技術士に必要な問題解決能力。その意味をコンピテンシーの説明文から探ると4つの重要スキルが見えてきます。二次試験では、願書提出から口頭試験までの全過程で問題解決能力が試されます。そのため、この4つの重要スキルが合否のカギを握るかもしれません。
コンピテンシーの中で最も重要なのが問題解決
技術士に求められるコンピテンシーとは、「専門学識・問題解決・マネジメント・評価・コミュニケーション・リーダーシップ・技術者倫理・継続研さん」の8つです。
この内、最も重要なのが「問題解決」です。技術士二次試験は、業務経歴票、筆記試験、口頭試験のいずれにおいても、この問題解決能力を確認されます。旧制度では、問題解決のことを課題解決と言っていましたが、本質的には同じことです。

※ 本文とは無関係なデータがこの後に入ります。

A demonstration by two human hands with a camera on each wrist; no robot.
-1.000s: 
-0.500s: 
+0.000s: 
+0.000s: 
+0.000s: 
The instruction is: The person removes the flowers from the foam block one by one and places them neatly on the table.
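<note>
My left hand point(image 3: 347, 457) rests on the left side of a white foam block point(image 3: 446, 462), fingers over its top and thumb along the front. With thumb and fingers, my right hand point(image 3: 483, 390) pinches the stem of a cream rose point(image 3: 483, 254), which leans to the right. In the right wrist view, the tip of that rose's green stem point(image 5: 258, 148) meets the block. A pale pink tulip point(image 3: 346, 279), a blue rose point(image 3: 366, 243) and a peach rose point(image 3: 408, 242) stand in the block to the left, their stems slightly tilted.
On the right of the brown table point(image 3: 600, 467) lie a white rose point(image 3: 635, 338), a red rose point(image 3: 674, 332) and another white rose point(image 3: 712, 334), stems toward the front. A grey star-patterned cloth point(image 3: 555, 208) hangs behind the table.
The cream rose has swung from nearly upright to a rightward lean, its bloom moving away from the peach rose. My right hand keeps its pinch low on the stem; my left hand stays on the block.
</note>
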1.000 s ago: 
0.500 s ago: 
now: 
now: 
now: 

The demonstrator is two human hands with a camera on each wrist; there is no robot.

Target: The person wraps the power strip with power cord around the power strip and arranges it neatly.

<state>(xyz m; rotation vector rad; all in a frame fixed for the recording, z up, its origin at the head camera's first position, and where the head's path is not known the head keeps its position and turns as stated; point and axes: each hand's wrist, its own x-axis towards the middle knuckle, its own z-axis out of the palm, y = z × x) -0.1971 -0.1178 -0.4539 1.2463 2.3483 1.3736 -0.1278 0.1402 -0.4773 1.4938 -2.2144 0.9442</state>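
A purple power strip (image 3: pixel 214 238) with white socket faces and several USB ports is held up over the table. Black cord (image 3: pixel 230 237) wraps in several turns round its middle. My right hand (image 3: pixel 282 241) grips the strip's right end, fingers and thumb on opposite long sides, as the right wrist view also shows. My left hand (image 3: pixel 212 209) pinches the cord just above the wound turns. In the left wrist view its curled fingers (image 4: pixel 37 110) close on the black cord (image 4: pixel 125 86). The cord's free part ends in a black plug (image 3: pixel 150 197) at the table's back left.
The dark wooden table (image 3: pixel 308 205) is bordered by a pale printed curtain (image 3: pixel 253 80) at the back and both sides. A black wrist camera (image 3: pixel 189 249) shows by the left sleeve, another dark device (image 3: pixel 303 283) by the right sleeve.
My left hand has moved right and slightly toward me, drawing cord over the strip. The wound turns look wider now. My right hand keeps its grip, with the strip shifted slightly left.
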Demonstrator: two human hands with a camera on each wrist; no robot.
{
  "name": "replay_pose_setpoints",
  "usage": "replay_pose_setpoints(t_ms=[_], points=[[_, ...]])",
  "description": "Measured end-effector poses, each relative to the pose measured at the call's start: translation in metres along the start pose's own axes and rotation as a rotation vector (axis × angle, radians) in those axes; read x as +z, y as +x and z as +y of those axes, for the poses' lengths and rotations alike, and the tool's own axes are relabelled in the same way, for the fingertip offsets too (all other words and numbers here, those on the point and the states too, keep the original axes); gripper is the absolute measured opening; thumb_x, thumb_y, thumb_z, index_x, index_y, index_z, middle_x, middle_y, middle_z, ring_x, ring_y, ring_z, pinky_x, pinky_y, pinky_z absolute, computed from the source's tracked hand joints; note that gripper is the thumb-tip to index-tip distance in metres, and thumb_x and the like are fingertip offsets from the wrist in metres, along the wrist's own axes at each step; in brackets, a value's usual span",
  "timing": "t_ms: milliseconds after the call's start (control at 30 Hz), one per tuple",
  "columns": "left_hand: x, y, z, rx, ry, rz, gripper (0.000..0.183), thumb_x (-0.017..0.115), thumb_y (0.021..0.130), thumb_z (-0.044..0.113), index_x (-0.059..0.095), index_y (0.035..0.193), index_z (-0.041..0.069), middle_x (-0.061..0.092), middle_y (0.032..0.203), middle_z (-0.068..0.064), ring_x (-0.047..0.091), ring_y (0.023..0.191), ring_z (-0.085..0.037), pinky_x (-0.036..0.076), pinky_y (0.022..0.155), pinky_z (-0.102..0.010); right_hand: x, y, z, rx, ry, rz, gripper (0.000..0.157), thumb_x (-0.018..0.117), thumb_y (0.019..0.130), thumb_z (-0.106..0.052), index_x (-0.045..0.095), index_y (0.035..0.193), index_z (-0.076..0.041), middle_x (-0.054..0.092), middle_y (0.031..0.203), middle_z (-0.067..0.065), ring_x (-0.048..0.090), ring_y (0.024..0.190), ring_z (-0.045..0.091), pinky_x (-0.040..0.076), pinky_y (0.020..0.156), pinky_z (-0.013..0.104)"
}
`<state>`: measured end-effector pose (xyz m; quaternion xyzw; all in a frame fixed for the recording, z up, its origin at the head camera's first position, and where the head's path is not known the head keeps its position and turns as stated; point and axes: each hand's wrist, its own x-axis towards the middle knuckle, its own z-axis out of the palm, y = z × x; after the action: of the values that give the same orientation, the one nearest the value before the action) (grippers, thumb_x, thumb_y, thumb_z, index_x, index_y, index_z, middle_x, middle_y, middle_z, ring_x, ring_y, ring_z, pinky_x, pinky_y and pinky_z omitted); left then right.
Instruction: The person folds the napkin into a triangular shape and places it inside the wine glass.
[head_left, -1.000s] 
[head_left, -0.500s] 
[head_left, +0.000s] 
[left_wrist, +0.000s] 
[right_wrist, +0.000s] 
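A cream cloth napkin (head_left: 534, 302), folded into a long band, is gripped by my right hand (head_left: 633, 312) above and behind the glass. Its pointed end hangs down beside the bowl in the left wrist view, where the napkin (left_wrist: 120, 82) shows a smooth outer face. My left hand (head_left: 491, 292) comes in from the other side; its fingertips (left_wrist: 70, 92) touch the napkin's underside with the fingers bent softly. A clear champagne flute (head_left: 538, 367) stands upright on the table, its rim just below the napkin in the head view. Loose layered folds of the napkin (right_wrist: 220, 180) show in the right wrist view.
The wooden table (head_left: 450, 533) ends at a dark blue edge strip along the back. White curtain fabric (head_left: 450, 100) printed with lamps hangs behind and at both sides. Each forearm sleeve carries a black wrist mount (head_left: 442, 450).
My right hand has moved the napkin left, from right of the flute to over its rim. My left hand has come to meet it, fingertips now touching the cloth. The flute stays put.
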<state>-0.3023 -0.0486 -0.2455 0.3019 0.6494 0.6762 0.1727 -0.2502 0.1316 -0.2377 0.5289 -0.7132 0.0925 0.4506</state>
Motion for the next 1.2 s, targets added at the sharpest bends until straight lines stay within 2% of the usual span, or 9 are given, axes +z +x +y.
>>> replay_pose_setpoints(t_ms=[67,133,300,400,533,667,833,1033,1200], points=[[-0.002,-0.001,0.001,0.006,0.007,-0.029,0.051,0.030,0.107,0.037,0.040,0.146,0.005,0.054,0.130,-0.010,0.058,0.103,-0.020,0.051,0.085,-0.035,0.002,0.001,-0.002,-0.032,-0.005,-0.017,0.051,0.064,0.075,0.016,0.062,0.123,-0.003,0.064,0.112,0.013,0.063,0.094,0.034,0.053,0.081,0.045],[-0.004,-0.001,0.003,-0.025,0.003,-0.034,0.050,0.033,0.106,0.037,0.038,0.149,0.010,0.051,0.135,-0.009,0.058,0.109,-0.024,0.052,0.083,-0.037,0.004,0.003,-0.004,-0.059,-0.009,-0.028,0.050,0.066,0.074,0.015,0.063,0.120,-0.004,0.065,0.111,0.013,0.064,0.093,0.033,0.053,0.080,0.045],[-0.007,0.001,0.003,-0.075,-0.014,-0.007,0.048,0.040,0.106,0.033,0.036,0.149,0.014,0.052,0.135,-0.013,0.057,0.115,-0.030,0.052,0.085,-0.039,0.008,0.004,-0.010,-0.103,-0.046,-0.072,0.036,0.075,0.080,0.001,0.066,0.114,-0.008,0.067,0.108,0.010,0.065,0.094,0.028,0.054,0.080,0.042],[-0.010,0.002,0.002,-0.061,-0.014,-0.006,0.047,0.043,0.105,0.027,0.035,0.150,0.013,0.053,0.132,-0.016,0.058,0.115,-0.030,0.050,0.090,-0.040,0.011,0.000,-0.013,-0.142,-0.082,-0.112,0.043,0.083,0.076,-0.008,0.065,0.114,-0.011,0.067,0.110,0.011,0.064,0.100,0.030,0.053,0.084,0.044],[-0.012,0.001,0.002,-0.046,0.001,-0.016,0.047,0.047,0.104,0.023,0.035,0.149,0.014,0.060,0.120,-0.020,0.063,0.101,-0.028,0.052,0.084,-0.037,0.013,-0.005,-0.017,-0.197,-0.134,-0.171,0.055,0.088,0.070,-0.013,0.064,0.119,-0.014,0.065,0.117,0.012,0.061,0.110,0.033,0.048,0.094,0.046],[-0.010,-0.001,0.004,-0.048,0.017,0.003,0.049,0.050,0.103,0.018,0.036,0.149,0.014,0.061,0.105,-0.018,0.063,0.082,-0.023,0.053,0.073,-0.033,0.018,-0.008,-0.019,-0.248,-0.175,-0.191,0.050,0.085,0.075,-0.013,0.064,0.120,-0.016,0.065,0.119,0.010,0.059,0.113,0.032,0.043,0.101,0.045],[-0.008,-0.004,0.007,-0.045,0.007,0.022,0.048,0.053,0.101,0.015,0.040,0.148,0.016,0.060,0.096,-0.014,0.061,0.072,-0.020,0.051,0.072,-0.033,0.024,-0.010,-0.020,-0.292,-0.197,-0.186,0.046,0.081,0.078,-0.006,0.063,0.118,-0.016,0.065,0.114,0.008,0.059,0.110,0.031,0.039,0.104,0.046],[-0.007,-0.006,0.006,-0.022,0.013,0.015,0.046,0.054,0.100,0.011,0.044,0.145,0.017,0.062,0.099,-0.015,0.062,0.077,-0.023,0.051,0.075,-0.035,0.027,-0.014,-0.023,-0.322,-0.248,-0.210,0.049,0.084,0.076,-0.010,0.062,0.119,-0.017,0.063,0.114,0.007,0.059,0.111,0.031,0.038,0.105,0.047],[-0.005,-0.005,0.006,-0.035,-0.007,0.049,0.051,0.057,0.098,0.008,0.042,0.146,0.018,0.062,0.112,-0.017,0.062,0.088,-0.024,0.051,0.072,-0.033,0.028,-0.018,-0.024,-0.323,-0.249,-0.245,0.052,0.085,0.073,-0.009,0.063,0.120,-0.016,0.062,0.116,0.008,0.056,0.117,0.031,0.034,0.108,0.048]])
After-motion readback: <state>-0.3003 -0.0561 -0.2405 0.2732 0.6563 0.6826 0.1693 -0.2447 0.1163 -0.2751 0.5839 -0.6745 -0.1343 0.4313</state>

技術士二次試験では、問題解決能力があると認められない限り、いくら知識があっても合格できません。つまり、問題解決の意味を理解しなければ、合格は難しいということです。
問題解決の説明文に隠された4つの重要スキル
公表されている「技術士に求められる資質能力(コンピテンシー)」の説明文には、問題解決について次のように書かれています。
この説明文で着目したいのが、赤文字の4フレーズ。少しわかり難いのですが、これらのフレーズに技術士に必要な4つの重要なスキルが隠れています。
【問題解決】・・・公表説明文
- 業務遂行上直面する複合的な問題に対して、これらの内容を明確にし、調査し、これらの背景に潜在する問題発生要因や制約要因を抽出し分析すること。
- 複合的な問題に関して、相反する要求事項(必要性、機能性、技術的実現性、安全性、経済性等)、それらによって及ぼされる影響の重要度を考慮した上で、複数の選択肢を提起し、これらを踏まえた解決策を合理的に提案し、又は改善すること。
複合的な問題に対応する能力
現代社会が抱える問題は、1つの技術分野のみで解決できるものばかりではありません。
例えば大規模災害は、気象・地形・地盤などの自然要因だけではなく、開発・施設・避難などの社会要因も複雑に関連して発生します。
技術士が複雑な問題を解決するためには、自身の専門技術を含め、どの分野の技術が必要かを適切に見極める能力が必要なのです。そして他分野の専門家と連携を取りながら、問題に対応する能力も必要となります。
問題の内容を明確にする能力
問題を捉える場合、「誰にとって何が問題」なのかを明らかにすることが重要です。それによって、調査・分析も提案する解決策も変わってくるからです。
例えば、住民にとって洪水発生が問題なら、ダム建設は有効な対策かもしれません。しかし、ダムを建設によって、観光産業や水産業は衰退するかもしれないのです。つまり、誰のためかという観点が変われば、対策の有効性も変わってくるのです。
問題の内容が明確になれば、「誰のために何をすべきか」も明らかになります。すなわち、課題の抽出や解決に向けてやるべきことが明確になるのです。
相反する要求事項を考慮する能力
相反する要求事項とはトレードオフのことで、品質とコストの関係を考えるとわかりやすいと思います。品質を上げるためにはコストを犠牲にし、コストを下げるには品質を犠牲にしなければいけません。
トレードオフの難しいところは、どこで折り合い点をつけるかということです。トレードオフ問題は、公共事業でも安全性とコスト、品質と工期などたくさんあります。
トレードオフの最適解をクライアントやユーザーに提供することは、技術士にとっての重要な役割なのです。
影響の重要度を考慮する能力
これは、リスクの分析・評価を適切できる能力を要求するものです。技術士には、取り扱う技術のリスクを最小とする役割があります。そのために、リスクを分析し、評価できる能力が必要なのです。
例えば、安全性とコストのトレードオフ問題で、安全性を重視してコストを犠牲にすれば、予算オーバーのリスクが残ります。ですから、予算オーバーの影響を分析して評価する必要があるのです。安全第一の対策にもリスクが存在しているということです。
技術士には、クライアントやユーザーにメリットの説明だけではなく、リスクも説明する使命があるのです。
まとめ
技術士のコンピテンシーの説明文から見えた、問題解決に必要な4つの重要スキルをまとめると以下のようになります。
- 多分野にまたがる問題にも対応する能力
- 誰にとっての問題かを明確にする能力
- トレードオフの最適解を提案する能力
- 潜在リスクを分析・評価・説明する能力
経歴票の業務詳細、筆記試験の必修科目Ⅰと選択科目Ⅲ、口頭試験において、この4つのスキルを発揮して問題解決できることをアピールすべきです。
そこが試験官に伝われば、合格は大きく近づくのですから。。。